On November 1, 1977, the General Counsel moved the Board to clarify its order or remand the case to the ALJ for correction of his recommended order, stating that his omission from his recommended order of certain of the affirmative recommendations contained in the remedy section of his decision was obviously inadvertent and at variance with the clear intention of his decision. The motion stated in part that:


Errata dated October 3, 1977 was issued by Judge Peterson based on Counsel for the General Counsel's oral communication that the Decision was in error. Despite the Judge's stated intention to correct the Decision, he inadvertently omitted from his recommended Order three affirmative actions to be taken by Respondent which were specified, discussed and recommended.

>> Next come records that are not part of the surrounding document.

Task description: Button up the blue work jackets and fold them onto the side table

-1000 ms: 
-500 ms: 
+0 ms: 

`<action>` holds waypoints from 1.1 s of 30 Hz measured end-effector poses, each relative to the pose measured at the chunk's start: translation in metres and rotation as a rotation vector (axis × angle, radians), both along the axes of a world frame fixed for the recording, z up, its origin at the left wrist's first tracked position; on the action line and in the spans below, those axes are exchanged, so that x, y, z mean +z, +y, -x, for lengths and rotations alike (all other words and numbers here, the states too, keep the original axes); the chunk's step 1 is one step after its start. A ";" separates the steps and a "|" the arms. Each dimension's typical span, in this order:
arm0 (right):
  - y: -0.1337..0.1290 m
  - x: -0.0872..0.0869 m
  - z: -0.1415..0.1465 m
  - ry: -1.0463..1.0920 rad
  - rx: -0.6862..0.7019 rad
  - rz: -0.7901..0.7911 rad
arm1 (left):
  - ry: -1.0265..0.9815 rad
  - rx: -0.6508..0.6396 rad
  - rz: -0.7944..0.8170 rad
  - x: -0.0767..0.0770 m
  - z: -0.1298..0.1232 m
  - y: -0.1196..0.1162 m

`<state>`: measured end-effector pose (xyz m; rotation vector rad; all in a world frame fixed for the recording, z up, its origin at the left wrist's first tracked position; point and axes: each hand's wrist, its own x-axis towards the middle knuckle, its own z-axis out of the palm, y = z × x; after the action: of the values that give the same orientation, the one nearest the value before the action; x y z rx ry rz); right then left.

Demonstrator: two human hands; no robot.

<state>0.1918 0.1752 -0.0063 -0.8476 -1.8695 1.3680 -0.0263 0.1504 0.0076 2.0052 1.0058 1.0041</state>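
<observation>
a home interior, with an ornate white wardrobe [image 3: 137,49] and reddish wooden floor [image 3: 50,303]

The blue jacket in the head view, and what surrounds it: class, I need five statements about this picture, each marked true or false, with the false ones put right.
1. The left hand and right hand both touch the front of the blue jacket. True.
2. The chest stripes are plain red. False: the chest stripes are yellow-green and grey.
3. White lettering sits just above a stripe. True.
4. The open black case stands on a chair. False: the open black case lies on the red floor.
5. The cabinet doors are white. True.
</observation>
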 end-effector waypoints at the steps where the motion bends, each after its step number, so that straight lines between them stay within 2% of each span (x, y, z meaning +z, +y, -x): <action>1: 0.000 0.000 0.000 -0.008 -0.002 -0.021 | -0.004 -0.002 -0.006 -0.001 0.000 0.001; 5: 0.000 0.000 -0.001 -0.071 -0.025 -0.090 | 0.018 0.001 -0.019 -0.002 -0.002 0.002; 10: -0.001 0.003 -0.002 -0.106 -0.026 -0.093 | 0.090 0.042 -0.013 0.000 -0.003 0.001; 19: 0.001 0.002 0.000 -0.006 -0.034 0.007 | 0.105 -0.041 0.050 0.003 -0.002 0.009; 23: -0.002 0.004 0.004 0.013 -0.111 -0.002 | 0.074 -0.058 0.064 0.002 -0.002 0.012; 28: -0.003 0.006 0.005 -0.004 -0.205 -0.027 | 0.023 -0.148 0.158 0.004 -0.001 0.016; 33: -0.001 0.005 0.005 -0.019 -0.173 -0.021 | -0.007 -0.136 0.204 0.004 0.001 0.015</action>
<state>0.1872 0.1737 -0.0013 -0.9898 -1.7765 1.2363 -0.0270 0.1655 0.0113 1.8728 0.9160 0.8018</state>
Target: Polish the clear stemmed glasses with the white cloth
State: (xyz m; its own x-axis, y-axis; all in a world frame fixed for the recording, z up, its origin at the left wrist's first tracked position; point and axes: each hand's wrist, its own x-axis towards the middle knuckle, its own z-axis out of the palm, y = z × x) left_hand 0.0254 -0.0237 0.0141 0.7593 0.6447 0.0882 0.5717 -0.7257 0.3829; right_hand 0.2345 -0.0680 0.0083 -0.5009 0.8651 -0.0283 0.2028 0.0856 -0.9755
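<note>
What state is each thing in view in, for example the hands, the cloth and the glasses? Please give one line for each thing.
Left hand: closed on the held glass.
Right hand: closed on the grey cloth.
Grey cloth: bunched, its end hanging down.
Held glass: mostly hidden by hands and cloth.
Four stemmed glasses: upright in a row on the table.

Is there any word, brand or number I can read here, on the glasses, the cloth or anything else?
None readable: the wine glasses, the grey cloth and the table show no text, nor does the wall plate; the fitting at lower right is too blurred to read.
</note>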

Respondents opposed the motion for clarification or remand, arguing that the General Counsel had made no showing of the "extraordinary circumstances" required by Section 102.48(d)(1) to obtain reconsideration, rehearing or reopening of a record; respondents noted again that the General Counsel had filed no exceptions to the decision, that the recommended order was not unclear but was explicit, and that the Board had no authority to grant the motion. By footnote respondents moved to be allowed, if the Board disagreed with their argument, "to file exceptions as any changes made in the Order seriously affect their respective obligations." General Counsel by letter of November 8, 1977, advised the Board that, if the Board ruled favorably on his motion, he would have no objection to an extension of time for respondents to file exceptions, and that he considered that only fair and equitable in the circumstances.


On March 13, 1978, the Board entered its "Supplemental Decision and Order". It recited that the Board had "determined that correction of its previous order is warranted," and it amended its earlier order to include the three matters set out in the ALJ's outline of "The Remedy" but omitted from his recommended order and from the original order of the Board. In a footnote the Board disapproved the Ex parte communications with the ALJ, but found that the interests of justice and statutory policy did not require the Board to deny the General Counsel's motion, saying:


Thus, it appears that it was merely through inadvertence or oversight that the Administrative Law Judge omitted the proper order to remedy the violations found and counsel for the General Counsel was merely informally calling this fact to his attention.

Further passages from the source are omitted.